Key Takeaways
- Solo staking requires 32 ETH and technical expertise but offers highest rewards (3-5% APY)
- Pooled staking via Lido or Rocket Pool lets you stake any amount with liquid staking tokens
- Exchange staking is easiest but has custody risks and typically lower returns
- Staked ETH can be withdrawn, but there may be queue delays during high demand
What Is Ethereum Staking?
Ethereum staking is the process of locking up ETH to help secure the network and validate transactions. In return, stakers earn rewards paid in ETH. Since Ethereum's transition to proof-of-stake in September 2022, staking has become the primary way to earn passive income on your ETH holdings.
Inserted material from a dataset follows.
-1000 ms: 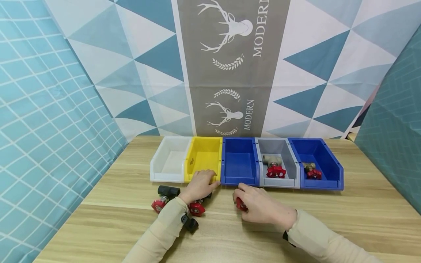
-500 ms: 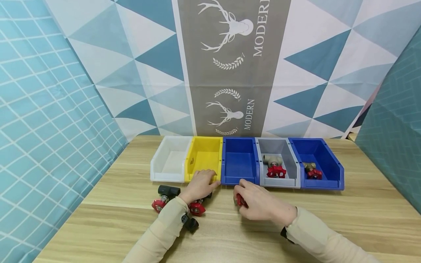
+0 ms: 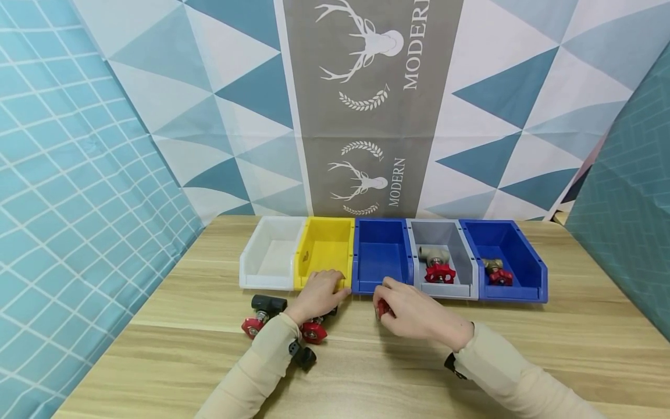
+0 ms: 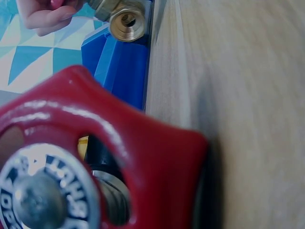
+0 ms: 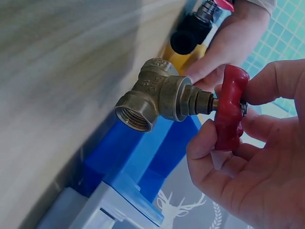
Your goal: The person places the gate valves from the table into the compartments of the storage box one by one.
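My right hand pinches the red handwheel of a brass valve in front of the middle blue bin. In the right wrist view the brass body points away from the fingers, one threaded opening showing. My left hand rests at the front edge of the yellow bin, its fingers loosely bent over the rim. Under the left wrist lies a black valve with a red handwheel, partly hidden. That handwheel looms large in the left wrist view. Another black valve lies to the left.
A white bin stands at the row's left end. The grey bin holds a grey valve with a red wheel. In the right blue bin sits a brass valve. A patterned cloth backs the table.
My right hand has moved slightly up and toward the middle blue bin, carrying the brass valve. My left hand has stayed at the yellow bin.
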The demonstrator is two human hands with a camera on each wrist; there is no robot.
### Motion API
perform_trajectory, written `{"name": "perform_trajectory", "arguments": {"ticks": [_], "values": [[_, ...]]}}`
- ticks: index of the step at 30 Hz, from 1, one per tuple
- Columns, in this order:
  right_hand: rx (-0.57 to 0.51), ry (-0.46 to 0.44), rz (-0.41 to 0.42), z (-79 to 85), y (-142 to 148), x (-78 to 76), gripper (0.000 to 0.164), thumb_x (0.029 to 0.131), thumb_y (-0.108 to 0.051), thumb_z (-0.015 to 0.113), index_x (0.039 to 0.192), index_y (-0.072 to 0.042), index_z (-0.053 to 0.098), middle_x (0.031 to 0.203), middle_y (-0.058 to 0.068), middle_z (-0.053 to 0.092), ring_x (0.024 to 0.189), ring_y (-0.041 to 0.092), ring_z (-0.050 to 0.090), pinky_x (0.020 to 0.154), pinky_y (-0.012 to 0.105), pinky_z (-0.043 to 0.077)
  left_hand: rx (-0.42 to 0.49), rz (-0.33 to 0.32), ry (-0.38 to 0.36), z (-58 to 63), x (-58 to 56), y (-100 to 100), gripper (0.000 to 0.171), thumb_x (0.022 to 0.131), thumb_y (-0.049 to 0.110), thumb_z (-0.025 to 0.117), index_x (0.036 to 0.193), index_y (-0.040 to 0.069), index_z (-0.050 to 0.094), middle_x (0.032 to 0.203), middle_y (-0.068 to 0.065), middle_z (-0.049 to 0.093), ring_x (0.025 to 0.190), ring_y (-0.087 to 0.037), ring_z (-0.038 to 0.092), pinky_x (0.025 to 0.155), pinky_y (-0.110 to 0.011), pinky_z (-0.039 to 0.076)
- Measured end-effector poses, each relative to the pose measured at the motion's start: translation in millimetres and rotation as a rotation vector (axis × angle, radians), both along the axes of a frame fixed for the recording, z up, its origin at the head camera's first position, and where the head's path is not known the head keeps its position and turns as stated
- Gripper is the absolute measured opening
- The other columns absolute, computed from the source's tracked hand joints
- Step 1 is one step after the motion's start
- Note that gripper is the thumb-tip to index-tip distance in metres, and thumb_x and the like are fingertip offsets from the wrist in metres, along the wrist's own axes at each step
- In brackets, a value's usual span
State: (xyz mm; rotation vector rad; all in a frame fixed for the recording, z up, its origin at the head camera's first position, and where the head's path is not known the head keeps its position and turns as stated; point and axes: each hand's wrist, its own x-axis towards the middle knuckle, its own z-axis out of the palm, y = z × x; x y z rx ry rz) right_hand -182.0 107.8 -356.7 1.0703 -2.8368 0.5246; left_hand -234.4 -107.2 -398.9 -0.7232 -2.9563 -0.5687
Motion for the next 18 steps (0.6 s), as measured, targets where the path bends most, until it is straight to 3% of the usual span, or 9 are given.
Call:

When you stake ETH, you're essentially putting up collateral to become a validator (or delegate to one). Validators propose and attest to new blocks, and honest behavior is rewarded while malicious actions result in "slashing" - losing a portion of staked funds.
Current ETH Staking Stats (January 2026)
Total ETH Staked: ~34 million ETH (~28% of supply)
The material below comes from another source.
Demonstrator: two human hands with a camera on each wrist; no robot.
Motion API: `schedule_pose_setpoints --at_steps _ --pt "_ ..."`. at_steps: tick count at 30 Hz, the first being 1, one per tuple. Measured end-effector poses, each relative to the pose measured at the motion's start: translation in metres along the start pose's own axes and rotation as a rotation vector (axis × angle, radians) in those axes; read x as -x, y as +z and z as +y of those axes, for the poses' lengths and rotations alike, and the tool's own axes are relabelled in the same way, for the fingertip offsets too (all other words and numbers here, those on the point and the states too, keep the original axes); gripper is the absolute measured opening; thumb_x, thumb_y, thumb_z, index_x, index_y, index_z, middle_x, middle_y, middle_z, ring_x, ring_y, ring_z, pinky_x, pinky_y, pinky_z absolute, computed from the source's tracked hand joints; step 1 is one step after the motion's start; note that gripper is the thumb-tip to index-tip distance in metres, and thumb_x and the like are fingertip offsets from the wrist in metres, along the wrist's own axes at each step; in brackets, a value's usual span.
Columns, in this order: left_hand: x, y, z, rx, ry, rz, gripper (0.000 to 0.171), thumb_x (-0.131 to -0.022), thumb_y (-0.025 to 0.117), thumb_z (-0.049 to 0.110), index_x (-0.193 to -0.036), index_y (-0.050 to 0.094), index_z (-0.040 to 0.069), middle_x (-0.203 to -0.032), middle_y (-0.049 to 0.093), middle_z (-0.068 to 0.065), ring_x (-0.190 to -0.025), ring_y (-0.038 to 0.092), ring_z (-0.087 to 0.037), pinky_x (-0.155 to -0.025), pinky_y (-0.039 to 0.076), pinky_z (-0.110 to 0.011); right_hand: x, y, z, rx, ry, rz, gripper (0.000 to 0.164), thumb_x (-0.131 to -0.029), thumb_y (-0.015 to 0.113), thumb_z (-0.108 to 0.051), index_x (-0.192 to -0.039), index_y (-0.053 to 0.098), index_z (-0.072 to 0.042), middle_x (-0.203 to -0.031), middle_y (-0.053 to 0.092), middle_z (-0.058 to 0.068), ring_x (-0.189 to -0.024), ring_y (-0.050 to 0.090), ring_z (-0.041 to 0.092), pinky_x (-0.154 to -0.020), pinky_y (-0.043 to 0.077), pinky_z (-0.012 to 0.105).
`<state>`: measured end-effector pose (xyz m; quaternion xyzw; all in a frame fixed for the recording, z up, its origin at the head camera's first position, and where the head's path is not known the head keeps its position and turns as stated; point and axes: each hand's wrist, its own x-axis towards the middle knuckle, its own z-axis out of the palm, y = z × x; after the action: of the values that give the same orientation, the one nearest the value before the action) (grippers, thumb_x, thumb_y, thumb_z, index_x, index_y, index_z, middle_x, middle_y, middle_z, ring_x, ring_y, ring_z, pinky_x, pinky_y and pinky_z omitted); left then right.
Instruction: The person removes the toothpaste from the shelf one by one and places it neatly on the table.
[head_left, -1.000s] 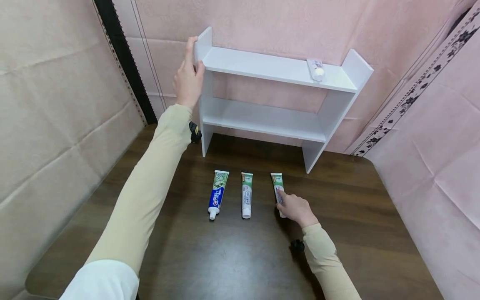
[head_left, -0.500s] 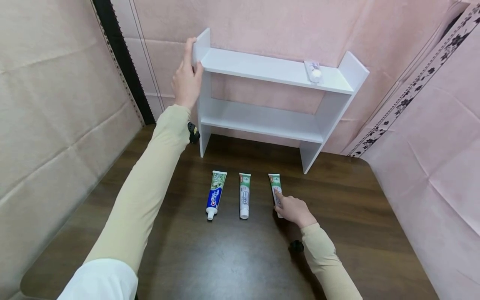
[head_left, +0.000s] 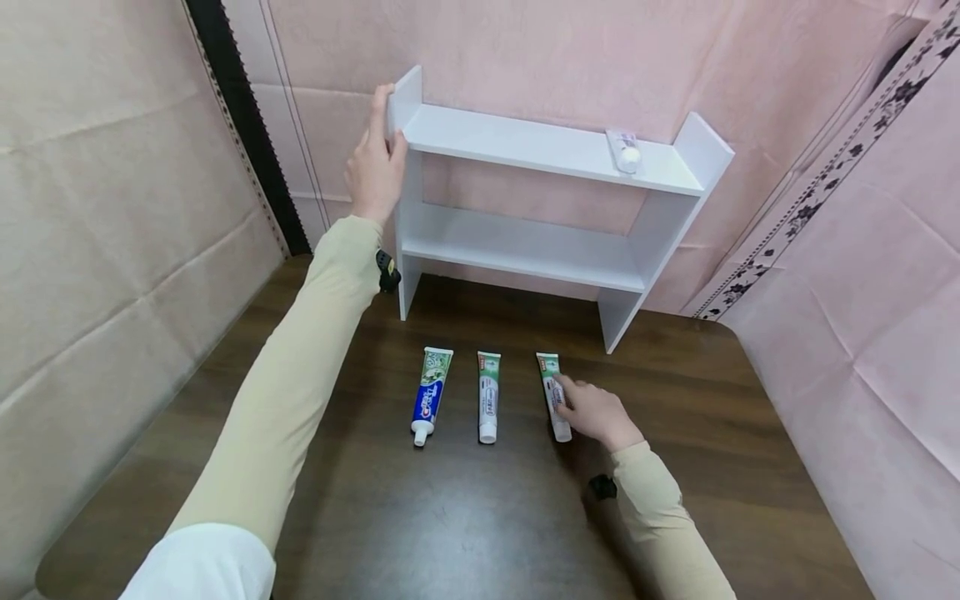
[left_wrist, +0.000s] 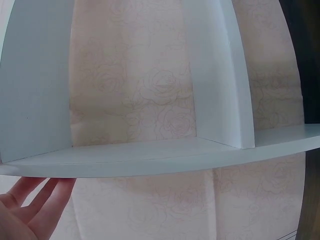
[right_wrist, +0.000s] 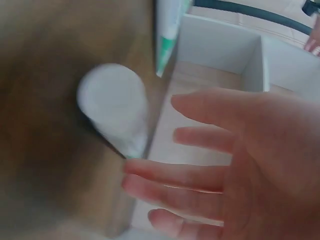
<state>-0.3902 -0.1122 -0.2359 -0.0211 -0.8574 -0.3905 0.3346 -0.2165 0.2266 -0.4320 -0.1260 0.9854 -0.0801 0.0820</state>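
Observation:
My left hand (head_left: 375, 177) rests against the left side panel of a white two-tier shelf (head_left: 517, 237). In the left wrist view its extended fingers (left_wrist: 56, 202) touch the panel's outer face. My right hand (head_left: 597, 412) is beside the rightmost toothpaste tube (head_left: 559, 423), green and white, with its fingertips at the tube's side. The right wrist view shows those fingers spread, near the tube's white cap (right_wrist: 114, 92), with nothing held. Left of it lie another green and white toothpaste tube (head_left: 488, 396) and a blue and green Crest toothpaste tube (head_left: 430, 396).
A whitish tube (head_left: 624, 152) lies on the shelf's upper board, toward the right. The shelf stands at the back of the brown wooden table (head_left: 450, 517). Pink cloth (head_left: 525, 50) hangs behind it, with more cloth at both sides.
My right fingers have eased off the rightmost tube toward the right, and its cap end shows more. The left hand has kept its place on the shelf. The head view has shifted slightly.

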Motion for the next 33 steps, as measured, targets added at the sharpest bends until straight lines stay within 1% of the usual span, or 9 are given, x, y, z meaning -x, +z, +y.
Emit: schedule_pose_setpoints --at_steps 3,6,13,18,20,22,24,29,33 --pt "-0.001 -0.001 -0.003 -0.004 0.0 0.018 0.05 -0.101 0.036 0.032 -0.147 0.022 0.049 -0.137 0.057 0.0 -0.067 0.045 -0.017 -0.057 0.034 -0.029 -0.003 -0.022 0.0 -0.021 -0.024 0.114 0.058 -0.095 0.057 -0.026 -0.147 0.039 -0.009 -0.135 0.053 0.028 -0.117 0.056 0.045 -0.087 0.049 0.06" --pt "-0.002 -0.003 -0.005 -0.008 0.002 0.037 0.05 -0.101 0.037 0.033 -0.146 0.022 0.049 -0.135 0.059 -0.001 -0.068 0.045 -0.018 -0.057 0.034 -0.03 -0.007 -0.053 -0.002 -0.06 -0.035 0.257 0.059 -0.095 0.056 -0.025 -0.148 0.036 -0.009 -0.137 0.048 0.028 -0.118 0.053 0.048 -0.09 0.047 0.062" --pt "-0.002 -0.006 -0.007 -0.008 0.001 0.028 0.049 -0.102 0.035 0.035 -0.147 0.02 0.05 -0.136 0.057 0.0 -0.065 0.044 -0.018 -0.056 0.034 -0.03 -0.011 -0.131 -0.013 -0.159 -0.028 0.602 0.054 -0.095 0.057 -0.019 -0.144 0.04 -0.001 -0.137 0.045 0.027 -0.121 0.048 0.045 -0.098 0.041 0.06" --pt "-0.001 -0.007 -0.005 -0.002 -0.006 0.022 0.049 -0.102 0.035 0.035 -0.146 0.02 0.05 -0.136 0.057 0.0 -0.068 0.046 -0.019 -0.056 0.034 -0.03 -0.013 -0.177 -0.021 -0.158 -0.041 0.81 0.049 -0.093 0.058 -0.016 -0.138 0.046 -0.001 -0.132 0.048 0.025 -0.119 0.048 0.042 -0.096 0.043 0.058" --pt "-0.001 -0.007 -0.004 -0.003 -0.01 0.017 0.049 -0.102 0.035 0.035 -0.146 0.02 0.051 -0.136 0.057 -0.001 -0.069 0.047 -0.019 -0.056 0.035 -0.03 -0.016 -0.195 -0.024 -0.148 -0.039 0.871 0.048 -0.093 0.058 -0.017 -0.138 0.047 -0.003 -0.131 0.049 0.024 -0.119 0.048 0.041 -0.096 0.042 0.056" --pt "-0.001 -0.008 -0.003 -0.002 -0.012 0.014 0.049 -0.102 0.034 0.035 -0.146 0.019 0.052 -0.136 0.057 -0.001 -0.07 0.048 -0.019 -0.057 0.035 -0.03 -0.02 -0.211 -0.025 -0.139 -0.032 0.901 0.05 -0.093 0.057 -0.018 -0.14 0.046 -0.005 -0.132 0.048 0.023 -0.119 0.047 0.039 -0.097 0.041 0.055" --pt "-0.001 -0.008 -0.003 0.001 -0.01 0.012 0.049 -0.102 0.034 0.035 -0.146 0.02 0.052 -0.135 0.058 -0.002 -0.07 0.048 -0.02 -0.057 0.035 -0.031 -0.027 -0.225 -0.025 -0.133 -0.024 0.898 0.052 -0.093 0.055 -0.019 -0.142 0.043 -0.007 -0.134 0.047 0.022 -0.121 0.046 0.038 -0.099 0.039 0.053" --pt "0.0 -0.005 -0.002 -0.003 0.012 0.007 0.049 -0.102 0.035 0.034 -0.146 0.021 0.049 -0.131 0.06 -0.006 -0.067 0.045 -0.02 -0.056 0.034 -0.031 -0.045 -0.25 -0.02 -0.148 0.013 0.79 0.056 -0.094 0.052 -0.022 -0.147 0.037 -0.013 -0.143 0.041 0.02 -0.13 0.04 0.037 -0.108 0.033 0.052" --pt "0.002 -0.002 -0.002 -0.003 0.024 0.002 0.049 -0.102 0.035 0.033 -0.147 0.022 0.047 -0.122 0.063 -0.009 -0.064 0.043 -0.02 -0.056 0.034 -0.031 -0.064 -0.263 -0.014 -0.156 0.058 0.681 0.06 -0.096 0.047 -0.03 -0.151 0.031 -0.014 -0.15 0.035 0.02 -0.136 0.035 0.038 -0.112 0.026 0.054"
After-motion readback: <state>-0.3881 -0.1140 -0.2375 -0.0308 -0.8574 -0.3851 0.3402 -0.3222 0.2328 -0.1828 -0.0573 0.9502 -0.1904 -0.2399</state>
Average APY: 3.5-4.5% (varies with network activity)
Active Validators: ~1 million
Minimum for Solo Staking: 32 ETH
Ethereum Staking Options Compared
There are three main ways to stake ETH, each with different requirements, risks, and rewards:
| Method | Minimum | APY | Difficulty | Custody |
|---|---|---|---|---|
| Solo Staking | 32 ETH | 4-5% | Advanced | Self |
| Pooled (Lido) | Any amount | 3-4% | Easy | Smart Contract |
| Pooled (Rocket Pool) | 0.01 ETH | 3-4% | Easy | Smart Contract |
| Exchange Staking | Varies | 2.5-3.5% | Easiest | Exchange |
Option 1: Solo Staking (32 ETH Minimum)
Solo staking means running your own validator node. This offers the highest rewards and maximum decentralization benefits, but requires significant investment and technical knowledge.
Solo Staking Requirements
- 32 ETH minimum - The protocol-defined amount to run a validator
- Dedicated hardware - Computer with 16GB+ RAM, 2TB+ SSD, stable internet
- Technical knowledge - Linux command line, networking, security practices
- 24/7 uptime - Your validator must stay online to earn rewards and avoid penalties
- Time commitment - Initial setup takes 4-8 hours; ongoing maintenance required
Step 1: Prepare Your Hardware
You'll need a dedicated machine (not your daily computer). Options include a mini PC like Intel NUC, a used server, or cloud hosting. Recommended specs: Intel i5/AMD Ryzen 5 or better, 16-32GB RAM, 2TB NVMe SSD, and a UPS for power backup.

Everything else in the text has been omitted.